Task objective: Each line of the data must be given back verbatim, with pictures removed.
BEGIN Recorded data
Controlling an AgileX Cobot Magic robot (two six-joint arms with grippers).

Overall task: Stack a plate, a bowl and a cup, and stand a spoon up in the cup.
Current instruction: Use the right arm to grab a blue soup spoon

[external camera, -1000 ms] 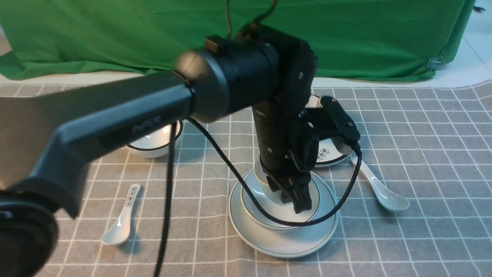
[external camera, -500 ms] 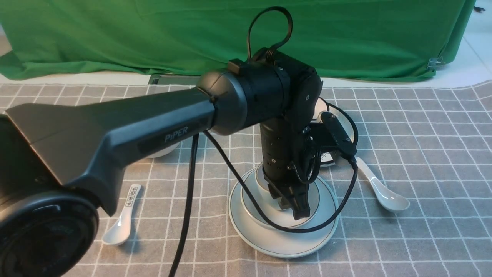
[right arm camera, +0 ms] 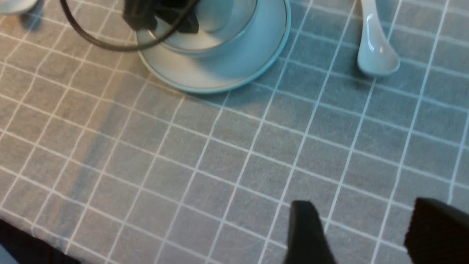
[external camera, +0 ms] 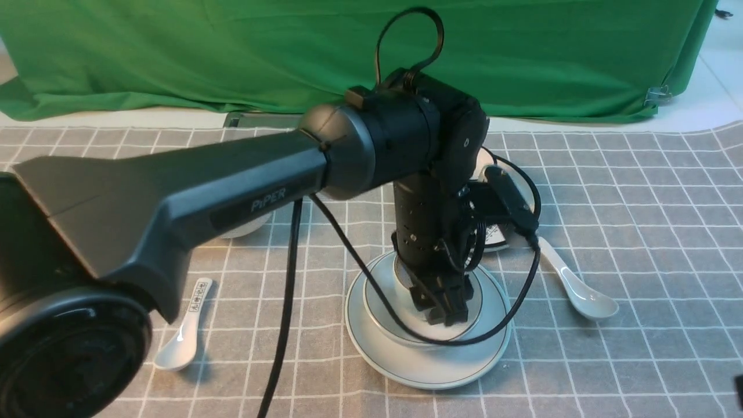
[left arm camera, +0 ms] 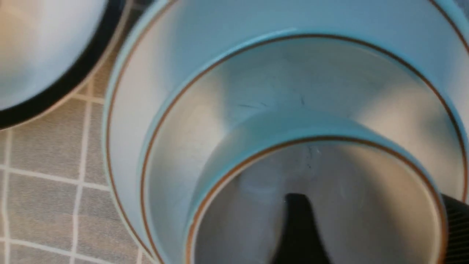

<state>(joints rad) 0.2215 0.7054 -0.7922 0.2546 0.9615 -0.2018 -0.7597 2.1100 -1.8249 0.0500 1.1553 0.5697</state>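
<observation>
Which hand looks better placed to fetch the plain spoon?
Probably right: the spoon lies right of the plate, near the open, empty right hand; the left hand is at the cup.

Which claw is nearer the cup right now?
Left. The left claw is at the cup, one finger inside its rim. The right claw hangs over bare tablecloth, apart from the plate under the stack.

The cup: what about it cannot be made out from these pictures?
- Left wrist view: the near rim of the cup is cut off by the picture's edge; blurred.
- Front view: the cup is mostly hidden behind the left gripper.
- Right wrist view: the left gripper covers most of it; the picture's edge cuts off the rest.
</observation>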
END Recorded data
Response:
Controlling an AgileX Cobot Magic robot (two six-joint arms with grippers).

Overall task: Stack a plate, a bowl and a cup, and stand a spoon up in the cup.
Current instruction: Use the right arm to grab a blue soup spoon

[external camera, -1000 ms] 
[external camera, -500 ms] 
[right arm camera, +0 ms] 
[external camera, +0 ms] 
[left arm camera, +0 ms] 

<state>(joints rad) 0.2215 0.7054 -0.7922 0.2546 0.9615 -0.2018 -0.7597 2.1100 -1.8249 0.0500 1.1553 0.5697</state>
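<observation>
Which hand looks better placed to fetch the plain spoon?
Probably right: the spoon lies right of the plate, near the open, empty right hand; the left hand is at the cup.

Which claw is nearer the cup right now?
Left. The left claw is at the cup, one finger inside its rim. The right claw hangs over bare tablecloth, apart from the plate under the stack.

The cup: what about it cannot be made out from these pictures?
- Left wrist view: the near rim of the cup is cut off by the picture's edge; blurred.
- Front view: the cup is mostly hidden behind the left gripper.
- Right wrist view: the left gripper covers most of it; the picture's edge cuts off the rest.
</observation>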

This answer requires no additional content.